As we were speaking about the beautiful way the human body utilizes food that comes to us from the outside world, we talked about the fact that the earth can produce enough food to keep every person on this planet healthy and strong.  And we also spoke about the shameful fact that people in this world are hungry, including school children.  I respected my students for the way they showed their feeling about this.  Javier said, “It’s very wrong that some people are so rich and other people are so poor.”  And everyone in the class agreed with him.

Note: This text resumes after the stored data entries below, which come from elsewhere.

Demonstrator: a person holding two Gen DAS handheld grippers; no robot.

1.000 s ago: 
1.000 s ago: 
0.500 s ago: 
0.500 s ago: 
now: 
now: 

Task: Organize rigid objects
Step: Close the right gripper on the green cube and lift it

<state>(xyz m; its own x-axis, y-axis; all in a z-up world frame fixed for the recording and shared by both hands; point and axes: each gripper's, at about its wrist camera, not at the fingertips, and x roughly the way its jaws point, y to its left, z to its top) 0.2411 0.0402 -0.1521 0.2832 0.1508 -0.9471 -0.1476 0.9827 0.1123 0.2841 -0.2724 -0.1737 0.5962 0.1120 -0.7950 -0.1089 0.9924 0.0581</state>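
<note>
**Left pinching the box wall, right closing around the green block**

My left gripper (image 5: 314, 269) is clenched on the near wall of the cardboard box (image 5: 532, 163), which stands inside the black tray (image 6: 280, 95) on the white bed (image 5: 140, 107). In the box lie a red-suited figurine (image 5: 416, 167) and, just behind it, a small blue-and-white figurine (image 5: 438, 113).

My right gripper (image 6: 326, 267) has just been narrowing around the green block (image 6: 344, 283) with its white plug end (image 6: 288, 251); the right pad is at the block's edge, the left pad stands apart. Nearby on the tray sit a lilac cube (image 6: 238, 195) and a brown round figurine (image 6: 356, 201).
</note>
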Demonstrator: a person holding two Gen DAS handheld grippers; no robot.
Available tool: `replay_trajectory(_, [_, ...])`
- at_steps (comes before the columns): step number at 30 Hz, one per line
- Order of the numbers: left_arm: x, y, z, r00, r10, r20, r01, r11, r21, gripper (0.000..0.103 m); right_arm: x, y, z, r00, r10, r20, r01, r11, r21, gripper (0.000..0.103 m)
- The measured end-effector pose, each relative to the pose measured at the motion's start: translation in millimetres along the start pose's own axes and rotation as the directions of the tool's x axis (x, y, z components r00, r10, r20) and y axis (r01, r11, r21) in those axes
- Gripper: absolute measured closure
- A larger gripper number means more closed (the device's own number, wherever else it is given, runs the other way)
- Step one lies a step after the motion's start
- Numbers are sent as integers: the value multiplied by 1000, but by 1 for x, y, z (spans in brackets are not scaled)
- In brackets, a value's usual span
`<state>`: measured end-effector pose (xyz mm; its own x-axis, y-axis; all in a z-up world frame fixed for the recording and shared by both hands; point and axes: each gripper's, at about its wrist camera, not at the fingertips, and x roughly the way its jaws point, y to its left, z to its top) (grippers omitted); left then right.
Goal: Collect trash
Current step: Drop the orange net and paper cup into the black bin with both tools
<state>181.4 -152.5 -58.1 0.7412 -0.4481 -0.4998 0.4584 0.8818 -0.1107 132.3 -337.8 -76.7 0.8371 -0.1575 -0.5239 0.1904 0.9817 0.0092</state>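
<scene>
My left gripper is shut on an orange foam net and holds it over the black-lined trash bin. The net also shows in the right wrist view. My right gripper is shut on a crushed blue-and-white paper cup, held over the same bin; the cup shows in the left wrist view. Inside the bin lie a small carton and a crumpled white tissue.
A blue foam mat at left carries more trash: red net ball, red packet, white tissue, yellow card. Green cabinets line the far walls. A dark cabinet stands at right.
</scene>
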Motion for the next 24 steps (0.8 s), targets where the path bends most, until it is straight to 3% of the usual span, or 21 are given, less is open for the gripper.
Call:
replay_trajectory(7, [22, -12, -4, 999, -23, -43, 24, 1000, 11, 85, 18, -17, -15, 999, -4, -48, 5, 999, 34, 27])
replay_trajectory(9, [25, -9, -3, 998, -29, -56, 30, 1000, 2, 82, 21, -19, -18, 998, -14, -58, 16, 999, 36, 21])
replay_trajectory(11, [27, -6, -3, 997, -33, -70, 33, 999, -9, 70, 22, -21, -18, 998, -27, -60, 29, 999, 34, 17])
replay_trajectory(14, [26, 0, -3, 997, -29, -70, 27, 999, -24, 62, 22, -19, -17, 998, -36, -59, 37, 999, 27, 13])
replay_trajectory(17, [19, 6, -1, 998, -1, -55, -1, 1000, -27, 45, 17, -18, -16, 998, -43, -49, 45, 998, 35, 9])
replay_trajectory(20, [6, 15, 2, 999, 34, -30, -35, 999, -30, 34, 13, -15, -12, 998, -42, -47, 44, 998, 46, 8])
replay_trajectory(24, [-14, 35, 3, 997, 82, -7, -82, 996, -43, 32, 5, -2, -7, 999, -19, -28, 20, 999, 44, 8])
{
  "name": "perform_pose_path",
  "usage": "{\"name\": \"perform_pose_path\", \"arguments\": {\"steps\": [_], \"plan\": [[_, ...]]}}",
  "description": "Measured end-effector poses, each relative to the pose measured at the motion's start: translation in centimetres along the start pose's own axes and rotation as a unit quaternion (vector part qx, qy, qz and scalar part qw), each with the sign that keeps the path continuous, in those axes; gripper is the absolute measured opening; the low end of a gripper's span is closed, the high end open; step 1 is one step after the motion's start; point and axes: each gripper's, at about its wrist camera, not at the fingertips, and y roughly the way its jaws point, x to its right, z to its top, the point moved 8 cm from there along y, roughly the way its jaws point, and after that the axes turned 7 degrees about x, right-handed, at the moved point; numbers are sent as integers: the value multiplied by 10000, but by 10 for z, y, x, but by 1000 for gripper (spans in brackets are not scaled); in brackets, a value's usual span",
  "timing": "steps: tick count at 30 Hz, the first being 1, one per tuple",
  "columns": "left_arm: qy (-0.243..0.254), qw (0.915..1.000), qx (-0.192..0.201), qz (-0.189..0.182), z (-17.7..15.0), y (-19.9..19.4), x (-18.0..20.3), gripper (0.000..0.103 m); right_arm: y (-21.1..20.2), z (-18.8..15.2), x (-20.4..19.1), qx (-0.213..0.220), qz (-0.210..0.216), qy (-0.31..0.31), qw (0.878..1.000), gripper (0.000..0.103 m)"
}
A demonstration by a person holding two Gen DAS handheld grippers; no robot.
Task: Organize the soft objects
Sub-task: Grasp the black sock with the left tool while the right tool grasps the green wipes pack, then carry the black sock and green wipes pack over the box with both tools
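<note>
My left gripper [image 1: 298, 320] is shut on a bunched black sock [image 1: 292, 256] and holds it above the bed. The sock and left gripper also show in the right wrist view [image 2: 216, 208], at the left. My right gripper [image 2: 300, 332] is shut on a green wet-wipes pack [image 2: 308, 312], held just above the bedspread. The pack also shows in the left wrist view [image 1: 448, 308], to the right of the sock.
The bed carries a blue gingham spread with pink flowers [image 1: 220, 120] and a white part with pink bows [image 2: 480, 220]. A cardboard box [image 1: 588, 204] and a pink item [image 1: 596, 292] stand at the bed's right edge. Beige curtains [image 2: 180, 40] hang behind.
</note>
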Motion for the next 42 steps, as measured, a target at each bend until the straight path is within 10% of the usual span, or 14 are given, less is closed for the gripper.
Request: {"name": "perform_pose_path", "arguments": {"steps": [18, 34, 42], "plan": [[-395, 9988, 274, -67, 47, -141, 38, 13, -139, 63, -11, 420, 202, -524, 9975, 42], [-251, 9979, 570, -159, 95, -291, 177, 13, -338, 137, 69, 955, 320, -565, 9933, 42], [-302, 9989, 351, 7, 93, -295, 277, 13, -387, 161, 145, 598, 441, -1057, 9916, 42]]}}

The effect of lessons such as these made for enormous change in my students ability to learn.  94 % of theses students, who at the beginning of the semester had so much trouble learning science, passed the test on the digestive system.  They loved being able to identify the parts and describes with accuracy, the job of each organ.   Nancy, who had said she couldn’t learn science had a 55 on her first test, but did better and better as the term progressed, and got an 88 on her final exam.  Javier, who used to leave the room in disgust, soon added greatly to discussions and got the respect of everyone in the class.  And though he began the term with a failing mark he passed the course.  Alex, who had worried about being able to remember the material, after a few weeks had his hand raised to answer practically every question.  His first test grade was 42, but he got an 88 on the test on the digestive system. And all my students became kinder.
I passionately want science educators to learn of the Aesthetic Realism teaching method, so that the schools of New York State are safe, kind, and exciting places of learning!

*This article appeared in The Science Teachers Bulletin, Volume 68, Number 1, Fall 2004.
This is the official publication of the Science Teachers Association of New York State.